My sisters all nodded. Yes, the pattern was there. Rhys was more comfortable letting go than trying to hang on.
“But why?” Why wasn’t I enough to fight for? “He won’t even try.”
“Tate wouldn’t have pursued me,” Scarlett said. “I know you guys pitched in to bid on him for the fundraiser, but beyond that day that I had with him, if Chance hadn’t wanted him to be with me, Tate would’ve backed off.”
My nephew had been one of Scarlett’s students. She’d mentioned that she had worried about Chance accepting her since she’d been a firm teacher with him when he’d been going through a hard time. But the way my brother loved her was all-consuming. “I don’t think Tate would’ve stayed away for long. ”
She lifted a shoulder and adjusted her sunglasses. “Maybe. We’ll never know, but I guess I’m saying that Rhys has a deep-seated reason too.”
Wynter crossed one leg over the other. “Myles kept leaving me. To be fair, he left situations, but somehow I was involved in them. He was afraid his mom would corrupt or hurt someone because of him.” She ticked a finger in the air. “The first was when he turned eighteen and left Montana entirely.” Another finger. “Then when we were getting close”—a third finger—“and finally when he got in touch with the rest of his family.”
Summer sat up in her chair. “Jonah pushed me away because he didn’t think he could be a good husband and especially not a good father. He was scared.” She smiled and stroked the swell of her stomach. “He’s going to be a better dad because of it.”
We all looked at Autumn. She took a sip from her lemonade. “I guess it’s no secret that Gideon and I were supposed to be divorced months ago. He was an all-or-nothing guy until he ended up with nothing. But he had to lose it all to realize what he really wanted in life.”
“Same with Jonah,” Summer said. “He got a taste of the life he wanted, and when it was gone, he had to decide if he wanted to work for it or retreat into that cabin and become the old Jonah again.”
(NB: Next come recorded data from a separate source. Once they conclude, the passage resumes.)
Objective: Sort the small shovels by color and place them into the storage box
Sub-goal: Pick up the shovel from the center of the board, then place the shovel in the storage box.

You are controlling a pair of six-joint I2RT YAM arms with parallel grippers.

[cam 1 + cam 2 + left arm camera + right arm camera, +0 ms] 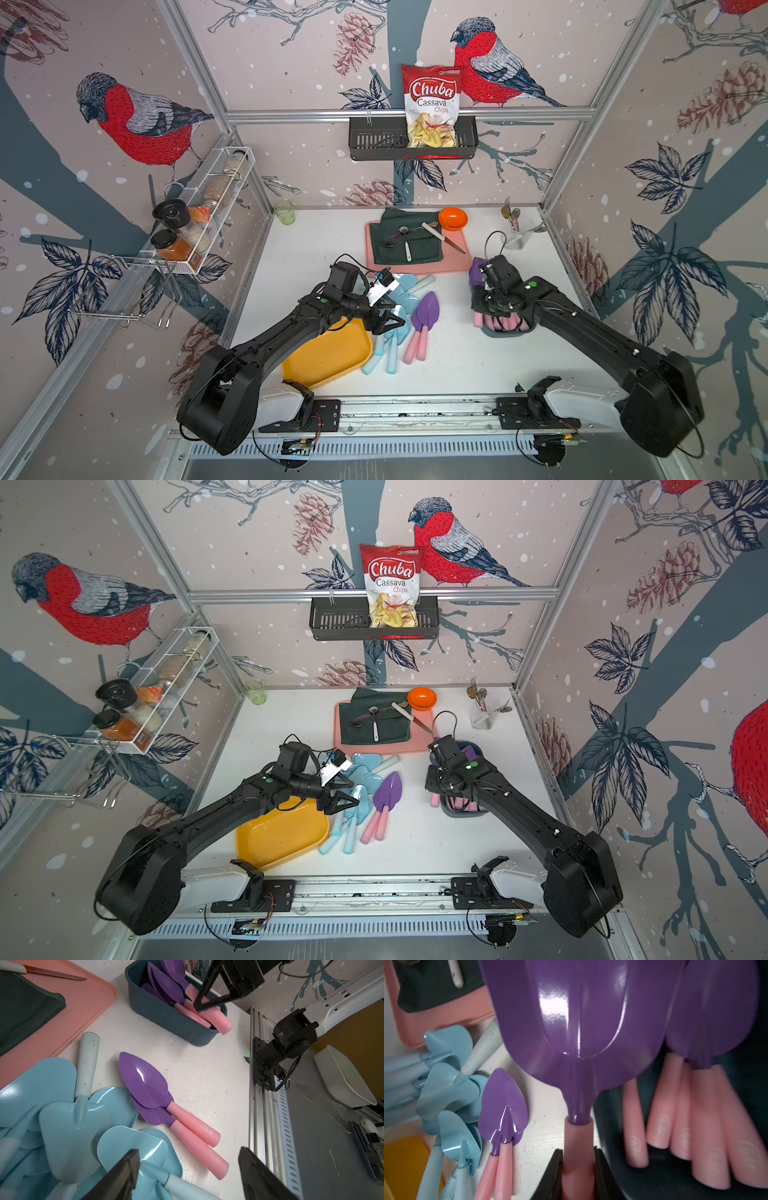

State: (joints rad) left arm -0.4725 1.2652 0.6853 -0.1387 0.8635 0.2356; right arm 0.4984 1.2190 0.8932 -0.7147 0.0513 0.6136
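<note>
Nearest sits the yellow tray [328,365], with light blue shovels [392,353] heaped just beside it, most handles toward the front edge. Over them the left gripper [388,322] hangs with jaws spread, empty. Two purple shovels [428,311] lie side by side, blades pointing rearward. Farther right, the right gripper [578,1153] clamps a pink handle; that held shovel [581,1022] lies lengthwise over the storage box [509,332], blade rearward.

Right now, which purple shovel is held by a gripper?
The purple shovel whose pink handle is clamped in the right gripper, at the storage box. Two others lie loose on the table; the rest lie in it.
</note>
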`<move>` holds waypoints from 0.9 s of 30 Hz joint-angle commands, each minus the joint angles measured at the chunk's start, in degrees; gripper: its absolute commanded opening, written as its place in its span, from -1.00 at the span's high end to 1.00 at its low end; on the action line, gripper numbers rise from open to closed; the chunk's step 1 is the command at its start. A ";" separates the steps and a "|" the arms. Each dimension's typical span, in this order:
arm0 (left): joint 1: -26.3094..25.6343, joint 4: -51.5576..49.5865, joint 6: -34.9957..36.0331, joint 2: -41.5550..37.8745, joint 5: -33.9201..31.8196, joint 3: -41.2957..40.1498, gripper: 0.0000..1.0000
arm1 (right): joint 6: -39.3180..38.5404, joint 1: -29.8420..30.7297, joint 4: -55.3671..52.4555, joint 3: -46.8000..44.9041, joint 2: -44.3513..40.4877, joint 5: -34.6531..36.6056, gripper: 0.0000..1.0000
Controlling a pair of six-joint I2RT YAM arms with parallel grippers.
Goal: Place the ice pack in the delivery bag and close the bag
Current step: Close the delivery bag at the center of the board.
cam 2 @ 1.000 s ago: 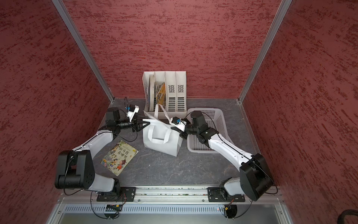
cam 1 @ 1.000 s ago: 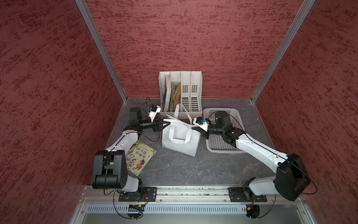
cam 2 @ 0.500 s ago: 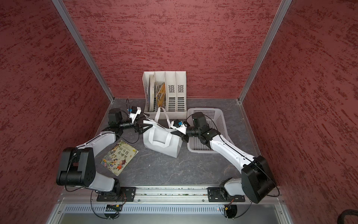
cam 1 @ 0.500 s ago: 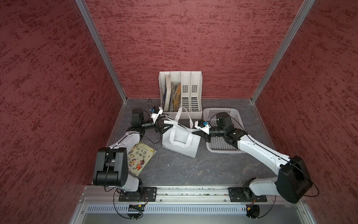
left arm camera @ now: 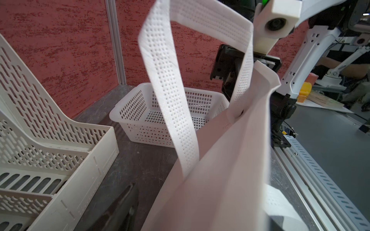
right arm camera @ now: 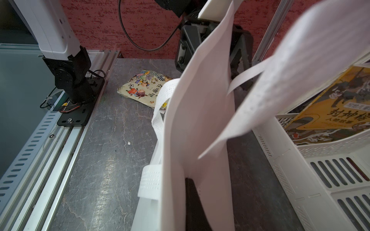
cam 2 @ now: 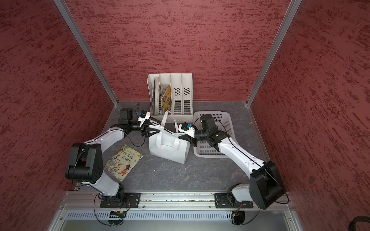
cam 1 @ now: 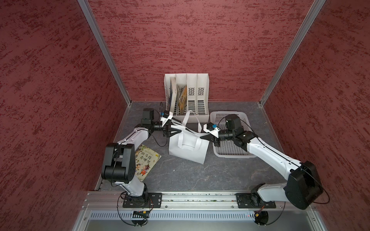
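At mid-frame in both top views, the delivery bag (cam 1: 188, 149) stands on the worktop (cam 1: 200, 176) between the two arms. The right pincer (cam 1: 203, 137) is pinched tight on the bag's right rim, while the left pincer (cam 1: 178, 132) sits at the left rim with its jaws apart. No ice pack shows in any view. Fabric this thin probably weighs little and sags, so the rim edges look like the best hold, not the floppy handles (left arm camera: 170, 90).
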 commanded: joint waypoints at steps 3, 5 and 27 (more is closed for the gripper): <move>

Except for Tate, my sisters’ spouses had lost it all before realizing what they really wanted. “Rhys has already lost it all. When I leave, he’s going to gut through it. He might miss me, he might still love me, but he’s going to stay right where he’s at.”
“Do you think he loves you?” Summer asked gently.
I ran a finger through the condensation on my glass. “ I don’t know. I’m sure there’s some part of him that will always love me.”
Wynter put a cool hand on my forearm. “But you’re in love with him.”
A burn roared behind my eyes. “I don’t think I’ve ever not been in love with him.”
“Then you need to talk to him, Junie,” Autumn said.
I let out a sardonic laugh. “Don’t you think I’ve tried? He’s stubborn and determined and he really believes it’s the right thing for me. It’s all about me with him. All about me. All about his dad. All about the girls. All about Kirstin. All about Wren.”
The breeze ruffled my hair and I stuffed the strands behind my ear. How could he be so generous, so loving, and then hurt me this way because of it?
“Do you have any idea why?” Scarlett asked. “I mean, it’s admirable that he puts everyone first, but there has to be a reason why.”
Before he’d let me go, he’d committed himself to the ranch. No—to his dad. “He always said that he owed his dad everything. He doesn’t talk much about his mom.”
“That’s weird.” Summer set her glass on the end table. “Didn’t he move here when he was twelve or something?” At my nod, her face scrunched up. “So over a third of his life was spent with this woman and he doesn’t talk about it?”
“She was an aspiring actress, theater mostly, but some screen.” My information didn’t shed light on anything. “That’s honestly about all I know.”
We all fell quiet for several moments. Any weight that was lifted thanks to talking to my sisters was replaced by hopelessness. All of my sisters had gotten through to their partners. My brothers-in-law had let them all in, had shared with them what was really important, and they’d all changed their lives to suit my sisters. All in the name of love, trust, and respect.
If Rhys hadn’t opened up to me by now, I wasn’t sure he would ever do it. And if he didn’t talk to me, if he could let me leave for a second time, then maybe I had to accept that I wasn’t the one for him.